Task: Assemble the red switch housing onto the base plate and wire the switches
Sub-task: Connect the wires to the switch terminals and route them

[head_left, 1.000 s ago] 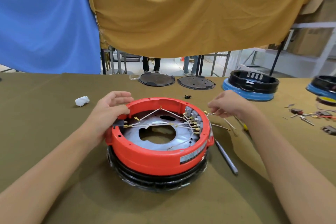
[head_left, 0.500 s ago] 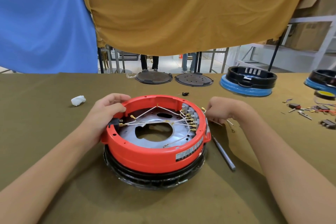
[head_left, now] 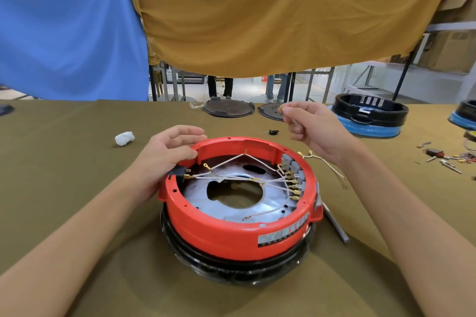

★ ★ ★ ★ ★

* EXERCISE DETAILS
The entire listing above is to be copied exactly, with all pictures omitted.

* TASK RESULT
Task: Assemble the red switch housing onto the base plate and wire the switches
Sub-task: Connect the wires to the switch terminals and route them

[head_left, 1.000 s ago] 
[head_left, 0.500 s ago] 
[head_left, now] 

This concludes the output for the exercise.